Task prompt: Your output should be the lines below from the one with "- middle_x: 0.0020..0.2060" through the one with "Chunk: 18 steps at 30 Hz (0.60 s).", copied exactly, pictures excluded.

Extracted data:

Segment Open

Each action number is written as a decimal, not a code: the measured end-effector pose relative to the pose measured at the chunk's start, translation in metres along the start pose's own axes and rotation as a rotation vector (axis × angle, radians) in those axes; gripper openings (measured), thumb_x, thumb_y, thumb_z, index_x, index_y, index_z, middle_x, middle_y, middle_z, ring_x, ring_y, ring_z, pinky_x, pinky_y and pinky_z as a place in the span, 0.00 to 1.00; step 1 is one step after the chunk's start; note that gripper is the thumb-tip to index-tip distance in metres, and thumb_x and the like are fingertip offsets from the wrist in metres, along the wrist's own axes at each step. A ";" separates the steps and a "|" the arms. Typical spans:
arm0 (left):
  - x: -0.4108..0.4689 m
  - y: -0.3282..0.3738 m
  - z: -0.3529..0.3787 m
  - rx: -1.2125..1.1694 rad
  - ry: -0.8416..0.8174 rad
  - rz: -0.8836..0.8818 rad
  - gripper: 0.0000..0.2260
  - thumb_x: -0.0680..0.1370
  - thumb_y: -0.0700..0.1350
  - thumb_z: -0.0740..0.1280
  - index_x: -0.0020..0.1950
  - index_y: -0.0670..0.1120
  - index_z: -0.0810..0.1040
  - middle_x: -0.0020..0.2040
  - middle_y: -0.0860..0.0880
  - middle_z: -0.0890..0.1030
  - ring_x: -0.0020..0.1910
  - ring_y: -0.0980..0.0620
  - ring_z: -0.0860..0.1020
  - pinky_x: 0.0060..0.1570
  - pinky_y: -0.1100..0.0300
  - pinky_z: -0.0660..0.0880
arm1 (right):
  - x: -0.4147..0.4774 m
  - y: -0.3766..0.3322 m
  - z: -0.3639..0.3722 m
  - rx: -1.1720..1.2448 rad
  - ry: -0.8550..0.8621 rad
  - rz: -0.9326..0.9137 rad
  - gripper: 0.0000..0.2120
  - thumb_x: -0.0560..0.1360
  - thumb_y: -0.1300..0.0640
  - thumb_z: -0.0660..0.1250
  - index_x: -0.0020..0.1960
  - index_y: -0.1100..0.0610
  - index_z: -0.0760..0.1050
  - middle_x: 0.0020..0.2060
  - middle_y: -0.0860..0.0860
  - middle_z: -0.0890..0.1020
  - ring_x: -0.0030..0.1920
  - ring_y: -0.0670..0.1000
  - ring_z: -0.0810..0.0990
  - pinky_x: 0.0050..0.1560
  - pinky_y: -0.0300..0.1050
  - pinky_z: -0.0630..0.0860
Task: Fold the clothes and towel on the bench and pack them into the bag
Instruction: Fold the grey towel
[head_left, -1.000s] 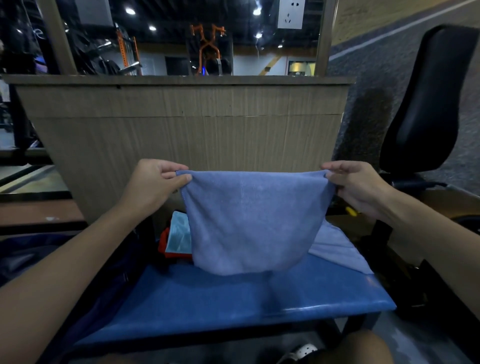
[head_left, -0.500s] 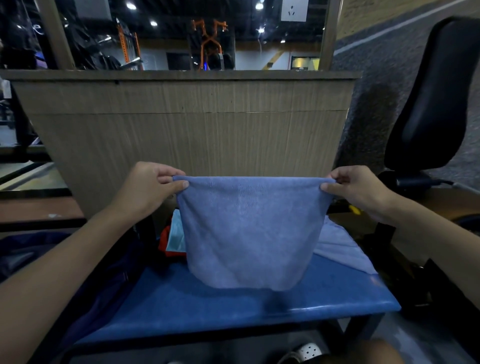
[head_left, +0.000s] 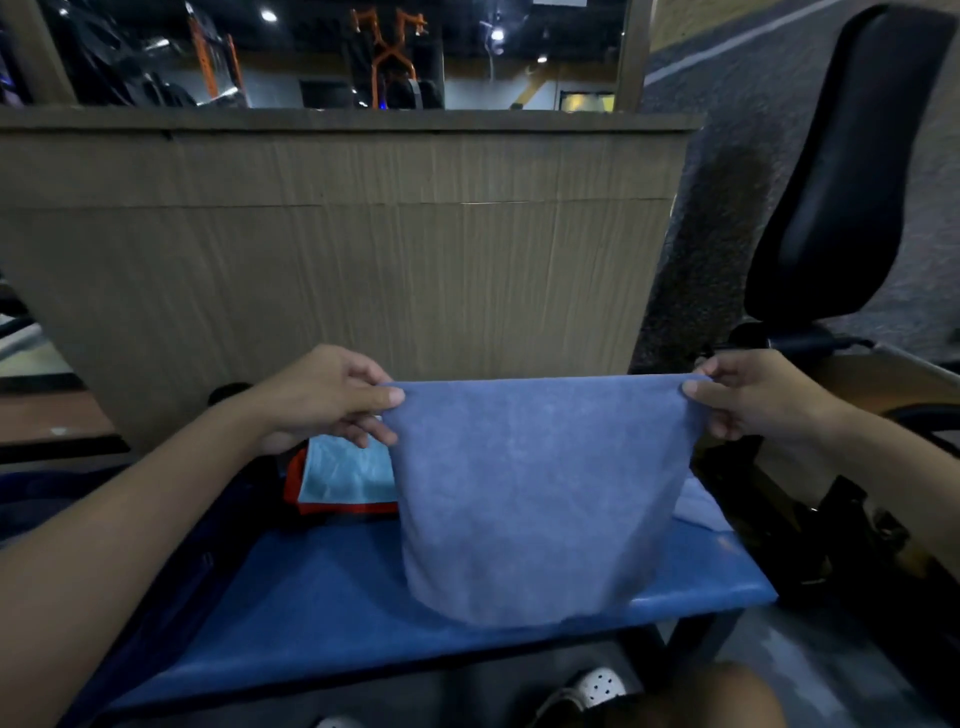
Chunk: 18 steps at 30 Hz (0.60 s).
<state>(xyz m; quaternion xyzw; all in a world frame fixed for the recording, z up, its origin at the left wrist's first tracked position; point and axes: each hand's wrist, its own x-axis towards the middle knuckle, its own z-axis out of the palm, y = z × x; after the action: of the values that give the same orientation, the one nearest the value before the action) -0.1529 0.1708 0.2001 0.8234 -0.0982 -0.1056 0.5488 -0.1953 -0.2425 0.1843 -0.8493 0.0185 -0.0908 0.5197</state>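
1. Currently we're folding the towel (head_left: 535, 493): left hand (head_left: 322, 400) and right hand (head_left: 753, 400) are each pinching a top corner, towel hanging over the bench (head_left: 322, 597).
2. Next, likely: we're bringing corners together evenly.

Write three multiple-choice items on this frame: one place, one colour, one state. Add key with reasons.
1. Where is the folded light-blue cloth? A) on a red garment at the far left of the bench; B) on the floor; C) over the black seat.
2. Colour of the held towel? A) white; B) blue; C) green.
3. How is the towel held? A) one hand only; B) draped over a forearm; C) left hand and right hand each pinch a top corner.
Key: 1 A: red edge shows beneath it. 2 B: its hanging face is blue. 3 C: fingers clamp both corners.
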 end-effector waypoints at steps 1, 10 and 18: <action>0.008 -0.001 0.009 -0.024 -0.008 0.008 0.05 0.78 0.38 0.70 0.49 0.37 0.77 0.39 0.38 0.83 0.37 0.46 0.85 0.30 0.61 0.79 | 0.003 0.006 -0.003 0.044 0.025 0.026 0.07 0.77 0.65 0.67 0.41 0.62 0.73 0.29 0.58 0.77 0.24 0.50 0.77 0.26 0.39 0.76; 0.076 0.017 0.066 -0.099 0.249 0.347 0.02 0.79 0.33 0.67 0.46 0.37 0.76 0.41 0.37 0.82 0.35 0.56 0.84 0.38 0.67 0.79 | 0.018 0.036 -0.019 0.203 0.386 -0.111 0.06 0.78 0.66 0.65 0.43 0.60 0.75 0.36 0.59 0.82 0.37 0.49 0.82 0.43 0.39 0.79; 0.075 -0.084 0.111 0.132 0.052 0.252 0.08 0.78 0.35 0.68 0.41 0.44 0.82 0.38 0.42 0.84 0.36 0.54 0.82 0.43 0.58 0.78 | -0.024 0.119 0.025 0.019 0.321 0.074 0.08 0.76 0.71 0.64 0.39 0.63 0.73 0.30 0.56 0.75 0.28 0.45 0.71 0.28 0.37 0.67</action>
<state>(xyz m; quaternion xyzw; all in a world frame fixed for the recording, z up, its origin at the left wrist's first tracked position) -0.1088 0.0834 0.0757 0.8414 -0.1932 -0.0076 0.5046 -0.2071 -0.2726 0.0643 -0.8177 0.1319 -0.2061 0.5210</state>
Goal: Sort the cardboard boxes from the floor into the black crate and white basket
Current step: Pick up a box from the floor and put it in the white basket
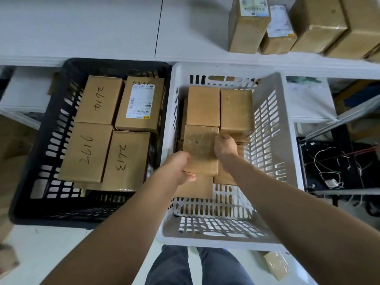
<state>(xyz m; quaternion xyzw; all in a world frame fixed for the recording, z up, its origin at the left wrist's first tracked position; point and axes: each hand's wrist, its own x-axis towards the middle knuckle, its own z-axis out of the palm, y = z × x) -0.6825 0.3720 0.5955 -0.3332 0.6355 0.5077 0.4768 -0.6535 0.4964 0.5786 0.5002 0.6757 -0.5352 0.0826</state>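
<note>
Cardboard box (200, 149), clamped at opposite edges between left grip (178, 167) and right grip (225, 148), is held level over stacked boxes (202, 105) inside the white basket (265, 93), likely so it lands flat.

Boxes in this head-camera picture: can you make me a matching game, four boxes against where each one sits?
Things
1. box marked 2613
2. box with the printed label
3. plain box, gripped by left hand and right hand
4. tall upright box

Places
A. black crate, far right corner
B. within the white basket
C. black crate, near right corner
D. white tabletop, beyond the basket

Pairs: 1-C, 2-A, 3-B, 4-D.
</note>
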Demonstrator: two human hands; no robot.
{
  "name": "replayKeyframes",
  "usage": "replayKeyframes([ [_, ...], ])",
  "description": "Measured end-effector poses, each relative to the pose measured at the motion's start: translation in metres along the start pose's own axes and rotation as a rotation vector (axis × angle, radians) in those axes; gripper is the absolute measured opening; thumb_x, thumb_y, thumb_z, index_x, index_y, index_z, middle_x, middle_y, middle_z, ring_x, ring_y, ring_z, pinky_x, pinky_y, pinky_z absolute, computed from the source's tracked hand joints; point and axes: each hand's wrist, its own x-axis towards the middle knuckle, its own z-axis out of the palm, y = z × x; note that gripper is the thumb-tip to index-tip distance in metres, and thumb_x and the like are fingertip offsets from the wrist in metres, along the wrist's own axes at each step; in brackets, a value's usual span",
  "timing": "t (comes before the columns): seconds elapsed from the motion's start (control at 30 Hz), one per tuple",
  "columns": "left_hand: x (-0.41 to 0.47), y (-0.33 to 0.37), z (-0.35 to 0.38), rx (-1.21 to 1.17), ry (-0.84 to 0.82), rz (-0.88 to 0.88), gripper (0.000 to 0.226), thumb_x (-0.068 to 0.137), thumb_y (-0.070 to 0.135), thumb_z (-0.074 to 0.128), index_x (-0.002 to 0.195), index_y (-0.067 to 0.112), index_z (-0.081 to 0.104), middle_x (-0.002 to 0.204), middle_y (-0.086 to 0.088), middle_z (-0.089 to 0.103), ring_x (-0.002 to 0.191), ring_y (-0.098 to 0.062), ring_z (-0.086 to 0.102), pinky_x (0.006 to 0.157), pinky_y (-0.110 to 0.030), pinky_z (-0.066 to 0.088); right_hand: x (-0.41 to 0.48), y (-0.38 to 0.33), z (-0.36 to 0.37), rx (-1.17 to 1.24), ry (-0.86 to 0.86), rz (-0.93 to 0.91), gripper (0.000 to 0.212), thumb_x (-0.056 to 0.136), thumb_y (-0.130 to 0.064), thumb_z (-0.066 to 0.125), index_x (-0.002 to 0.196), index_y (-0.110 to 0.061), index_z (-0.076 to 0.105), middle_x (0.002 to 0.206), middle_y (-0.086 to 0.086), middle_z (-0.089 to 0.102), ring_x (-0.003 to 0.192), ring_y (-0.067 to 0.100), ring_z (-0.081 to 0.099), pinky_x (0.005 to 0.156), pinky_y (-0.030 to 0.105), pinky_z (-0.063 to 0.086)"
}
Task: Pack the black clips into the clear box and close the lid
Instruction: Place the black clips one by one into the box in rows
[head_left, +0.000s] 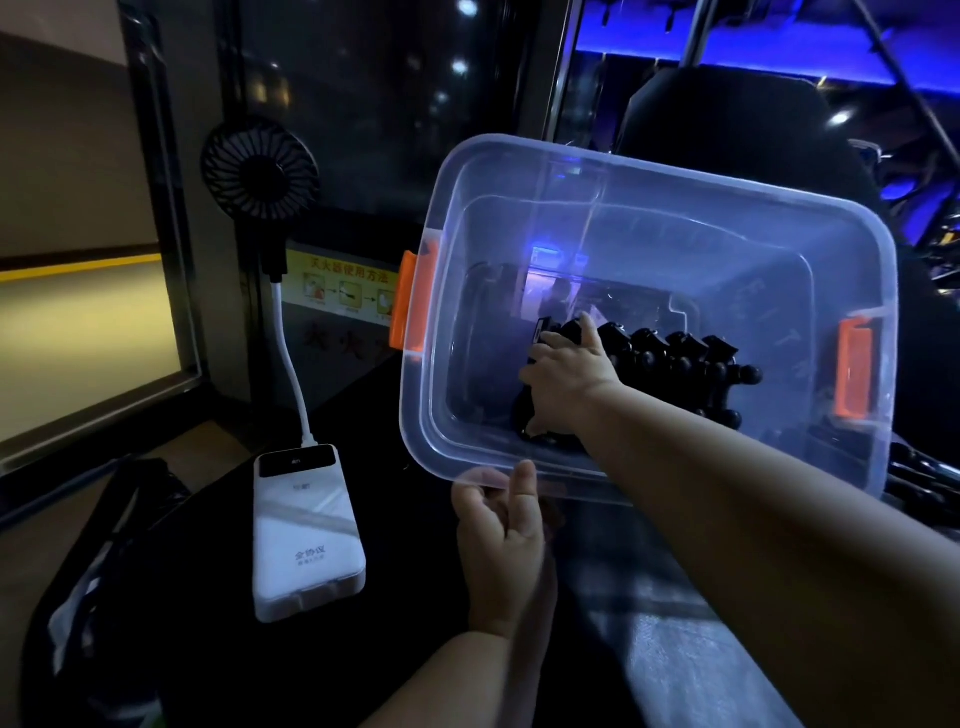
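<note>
Left hand (501, 530) pinched the near rim of the clear plastic box (675, 174). Right hand (566, 382) lay inside on black plastic clips (675, 358), grip indeterminable. Dark tabletop (415, 639) lay beneath.

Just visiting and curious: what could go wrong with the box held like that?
The left hand grips the clear box by its near rim only, so it might slip. The black clips sit bunched to one side under the right hand and could shift. No lid is on, so they could spill.
</note>
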Motion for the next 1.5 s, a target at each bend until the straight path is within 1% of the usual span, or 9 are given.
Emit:
replayKeyframes([
  [0.2, 0.002, -0.003, 0.0, 0.008, 0.007, 0.007, 0.019, 0.087, 0.028, 0.06, 0.081, 0.017, 0.045, 0.062, -0.001, 0.056, 0.05, -0.006, 0.053, 0.06, -0.027, 0.047, -0.004, 0.0, 0.001, -0.052, 0.018, -0.018, 0.069, 0.08, -0.068, 0.053, 0.138, -0.032, 0.044, 0.151, -0.002, 0.031, 0.146, 0.021, 0.009, 0.106, 0.063, -0.018],
  [0.3, 0.003, -0.004, 0.0, 0.019, 0.008, 0.033, 0.035, 0.083, 0.051, 0.059, 0.081, 0.019, 0.044, 0.062, -0.001, 0.056, 0.051, -0.009, 0.053, 0.06, -0.031, 0.048, -0.01, 0.006, -0.001, -0.096, 0.089, -0.053, 0.072, 0.082, -0.072, 0.045, 0.142, -0.033, 0.039, 0.154, 0.0, 0.026, 0.147, 0.021, 0.003, 0.103, 0.066, -0.021],
  [0.43, 0.006, -0.008, 0.0, 0.041, 0.004, 0.024, 0.06, 0.065, 0.08, 0.055, 0.082, 0.024, 0.043, 0.067, -0.012, 0.063, 0.055, -0.026, 0.059, 0.06, -0.04, 0.052, -0.022, 0.02, -0.01, 0.119, 0.17, -0.015, 0.07, 0.08, -0.073, 0.046, 0.138, -0.035, 0.043, 0.153, -0.004, 0.027, 0.147, 0.016, 0.0, 0.108, 0.065, -0.017],
  [0.53, 0.005, -0.002, 0.0, 0.038, -0.013, -0.012, 0.048, 0.074, 0.065, 0.059, 0.084, 0.021, 0.043, 0.068, -0.017, 0.062, 0.056, -0.029, 0.06, 0.06, -0.044, 0.052, -0.043, 0.031, -0.01, 0.294, 0.218, 0.059, 0.061, 0.082, -0.07, 0.048, 0.132, -0.035, 0.051, 0.149, -0.005, 0.033, 0.146, 0.016, 0.006, 0.111, 0.062, -0.009],
  [0.77, -0.001, 0.008, 0.004, -0.019, -0.067, -0.002, 0.016, 0.096, 0.019, 0.05, 0.087, 0.014, 0.038, 0.068, -0.003, 0.07, 0.046, -0.007, 0.054, 0.049, -0.016, 0.044, -0.118, 0.047, 0.02, 0.53, 0.519, 0.343, 0.036, 0.08, -0.064, 0.056, 0.096, -0.035, 0.07, 0.101, -0.007, 0.067, 0.112, 0.018, 0.051, 0.097, 0.042, 0.026],
  [1.03, -0.002, 0.005, 0.007, -0.002, -0.047, 0.029, 0.018, 0.099, 0.02, 0.047, 0.085, 0.019, 0.036, 0.06, 0.006, 0.069, 0.041, -0.003, 0.05, 0.045, -0.013, 0.041, -0.2, 0.062, 0.072, 0.652, 0.589, 0.481, 0.056, 0.079, -0.067, 0.036, 0.104, -0.028, 0.068, 0.105, -0.003, 0.064, 0.106, 0.023, 0.056, 0.092, 0.041, 0.031],
  [1.3, -0.006, 0.007, 0.007, 0.046, -0.03, 0.021, 0.019, 0.1, 0.026, 0.046, 0.085, 0.023, 0.035, 0.072, 0.001, 0.068, 0.041, -0.001, 0.05, 0.044, -0.014, 0.041, -0.261, 0.091, 0.1, 0.612, 0.703, 0.616, 0.047, 0.083, -0.052, 0.044, 0.115, -0.023, 0.062, 0.114, 0.0, 0.061, 0.111, 0.023, 0.054, 0.096, 0.038, 0.027],
  [1.4, -0.007, 0.008, 0.006, 0.059, -0.03, 0.016, 0.016, 0.1, 0.027, 0.045, 0.088, 0.02, 0.038, 0.075, 0.0, 0.068, 0.042, -0.002, 0.049, 0.047, -0.016, 0.041, -0.279, 0.105, 0.106, 0.609, 0.563, 0.788, 0.04, 0.088, -0.05, 0.052, 0.12, -0.027, 0.058, 0.122, 0.002, 0.058, 0.119, 0.023, 0.047, 0.101, 0.039, 0.024],
  [1.5, -0.008, 0.009, 0.006, 0.075, -0.036, 0.013, 0.021, 0.1, 0.029, 0.045, 0.099, 0.009, 0.041, 0.078, -0.002, 0.07, 0.044, -0.003, 0.049, 0.05, -0.021, 0.041, -0.297, 0.117, 0.124, 0.572, 0.134, 0.958, 0.058, 0.086, -0.065, 0.042, 0.131, -0.029, 0.047, 0.137, 0.006, 0.046, 0.131, 0.026, 0.036, 0.111, 0.052, 0.015],
])
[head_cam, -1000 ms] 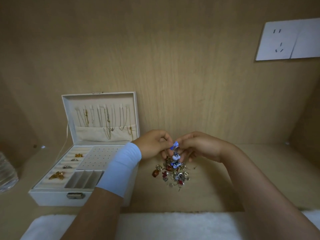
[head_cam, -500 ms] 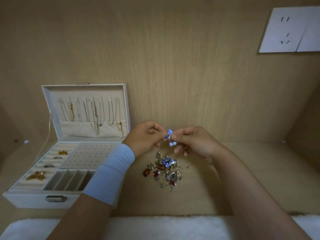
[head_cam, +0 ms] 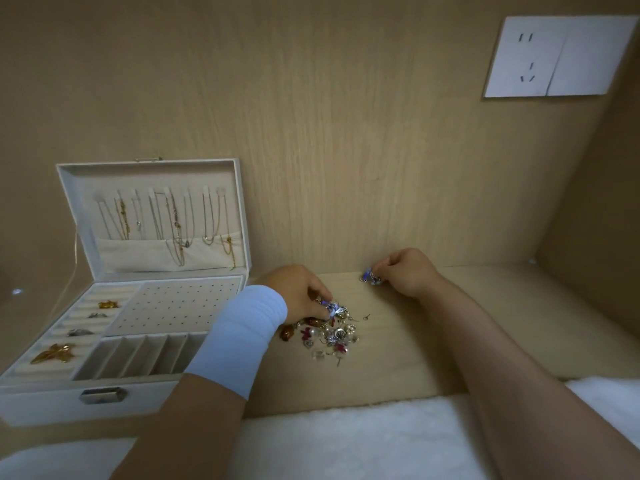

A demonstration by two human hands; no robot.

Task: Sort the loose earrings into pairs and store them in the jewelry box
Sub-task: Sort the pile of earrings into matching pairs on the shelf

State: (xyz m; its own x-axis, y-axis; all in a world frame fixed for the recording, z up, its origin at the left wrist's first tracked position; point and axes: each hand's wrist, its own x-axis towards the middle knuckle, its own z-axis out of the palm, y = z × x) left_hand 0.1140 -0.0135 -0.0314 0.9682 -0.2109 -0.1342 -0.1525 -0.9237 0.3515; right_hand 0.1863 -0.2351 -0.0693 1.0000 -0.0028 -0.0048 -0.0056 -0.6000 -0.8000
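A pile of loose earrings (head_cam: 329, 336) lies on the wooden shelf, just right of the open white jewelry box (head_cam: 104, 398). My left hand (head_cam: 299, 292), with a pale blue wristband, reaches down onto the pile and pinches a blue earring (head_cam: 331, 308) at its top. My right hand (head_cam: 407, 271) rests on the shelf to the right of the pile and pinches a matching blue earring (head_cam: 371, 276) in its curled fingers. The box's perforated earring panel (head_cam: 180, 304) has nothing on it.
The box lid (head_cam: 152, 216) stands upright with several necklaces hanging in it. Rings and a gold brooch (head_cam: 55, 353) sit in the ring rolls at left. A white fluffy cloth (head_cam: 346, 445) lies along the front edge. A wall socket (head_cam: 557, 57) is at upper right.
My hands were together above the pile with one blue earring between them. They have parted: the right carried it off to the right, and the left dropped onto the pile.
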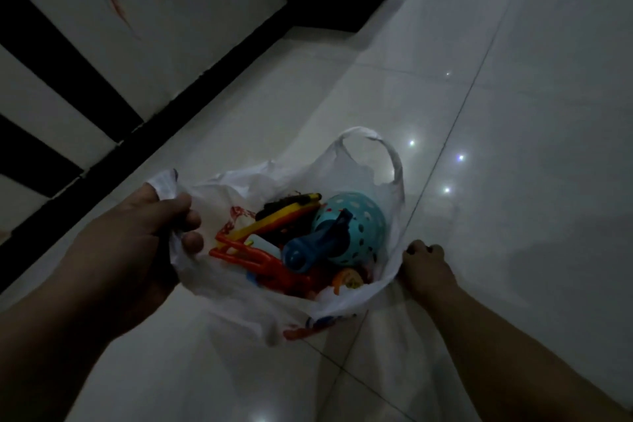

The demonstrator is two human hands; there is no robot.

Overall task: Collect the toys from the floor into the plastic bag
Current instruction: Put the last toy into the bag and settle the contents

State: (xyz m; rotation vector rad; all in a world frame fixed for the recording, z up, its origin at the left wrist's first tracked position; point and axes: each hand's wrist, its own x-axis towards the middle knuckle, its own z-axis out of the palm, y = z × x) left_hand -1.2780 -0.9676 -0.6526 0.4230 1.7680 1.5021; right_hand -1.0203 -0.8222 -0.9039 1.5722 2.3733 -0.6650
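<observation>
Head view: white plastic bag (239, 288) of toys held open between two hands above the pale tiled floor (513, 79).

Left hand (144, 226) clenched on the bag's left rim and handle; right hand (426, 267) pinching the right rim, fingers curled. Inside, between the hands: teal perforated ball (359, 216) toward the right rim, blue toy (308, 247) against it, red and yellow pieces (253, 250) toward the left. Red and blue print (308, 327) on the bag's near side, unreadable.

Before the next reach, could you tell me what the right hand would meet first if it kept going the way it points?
Probably only bare floor: the right hand, at the plastic bag rim, points up the picture past the bag, though depth is unclear.
</observation>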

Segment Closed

Response to the task:
  - middle_x: 0.0020..0.2060
  - middle_y: -0.0860..0.0860
  - middle_z: -0.0890..0.1020
  - ring_x: -0.0030..0.1920
  - ring_y: -0.0670..0.1000
  - ring_z: -0.0810..0.0990
  - pinky_x: 0.0050..0.1560
  - pinky_y: -0.0300..0.1050
  - pinky_z: -0.0630..0.0860
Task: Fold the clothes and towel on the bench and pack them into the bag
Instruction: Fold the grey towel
[head_left, -1.000s] 
[head_left, -0.500s] 
[head_left, +0.000s] 
Chunk: 18 steps at 30 Hz (0.60 s).

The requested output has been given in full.